THE DATA:
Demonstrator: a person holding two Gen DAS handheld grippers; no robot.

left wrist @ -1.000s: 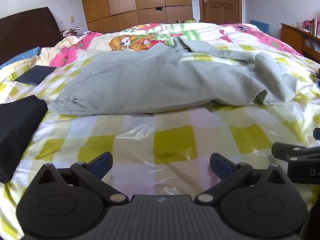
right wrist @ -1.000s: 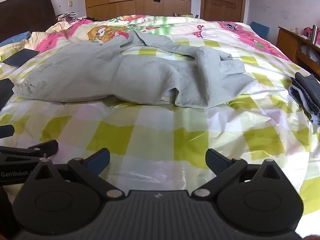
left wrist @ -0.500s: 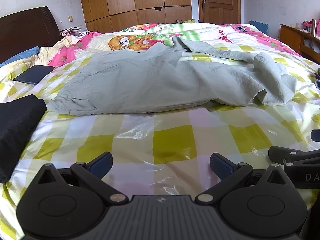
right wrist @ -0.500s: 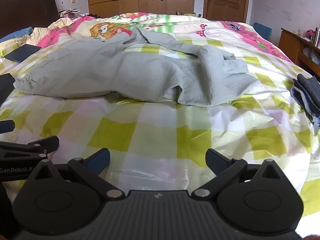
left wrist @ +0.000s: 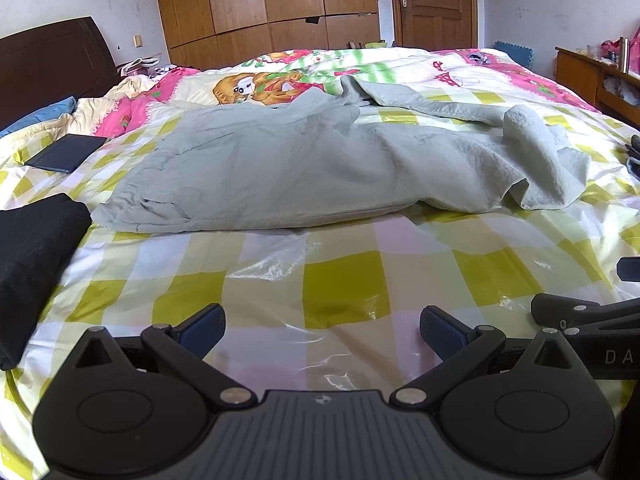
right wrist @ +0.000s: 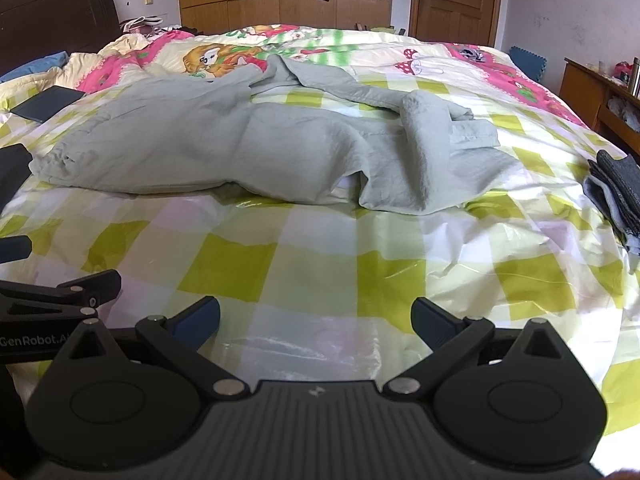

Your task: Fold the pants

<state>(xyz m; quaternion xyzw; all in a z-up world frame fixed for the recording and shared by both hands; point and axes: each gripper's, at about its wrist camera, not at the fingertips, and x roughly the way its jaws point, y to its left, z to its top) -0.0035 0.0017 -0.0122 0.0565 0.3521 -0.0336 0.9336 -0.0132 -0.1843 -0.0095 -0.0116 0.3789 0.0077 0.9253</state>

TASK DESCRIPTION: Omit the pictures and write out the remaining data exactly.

EXPECTED OUTPUT:
Demonstrator: a person holding two Gen DAS handheld grippers; no robot.

left wrist @ -1.000s: 
right wrist @ -1.000s: 
left wrist @ -0.500s: 
right wrist @ -0.500s: 
left wrist @ +0.000s: 
right wrist @ +0.000s: 

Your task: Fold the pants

<state>(xyz m; quaternion xyzw; all in a z-up world frame fixed for the recording and shared by both hands; point and axes: each gripper's, at about its wrist camera, not at the fingertips, and x roughly the way its jaws point, y to its left, z to its top) -0.0035 0.0017 -0.0122 0.0565 0.3521 -0.0336 0.9336 -0.0132 -0.1843 -0.0095 -0.0116 0.3789 0.0077 0.9253</state>

The response to this exercise is now complete.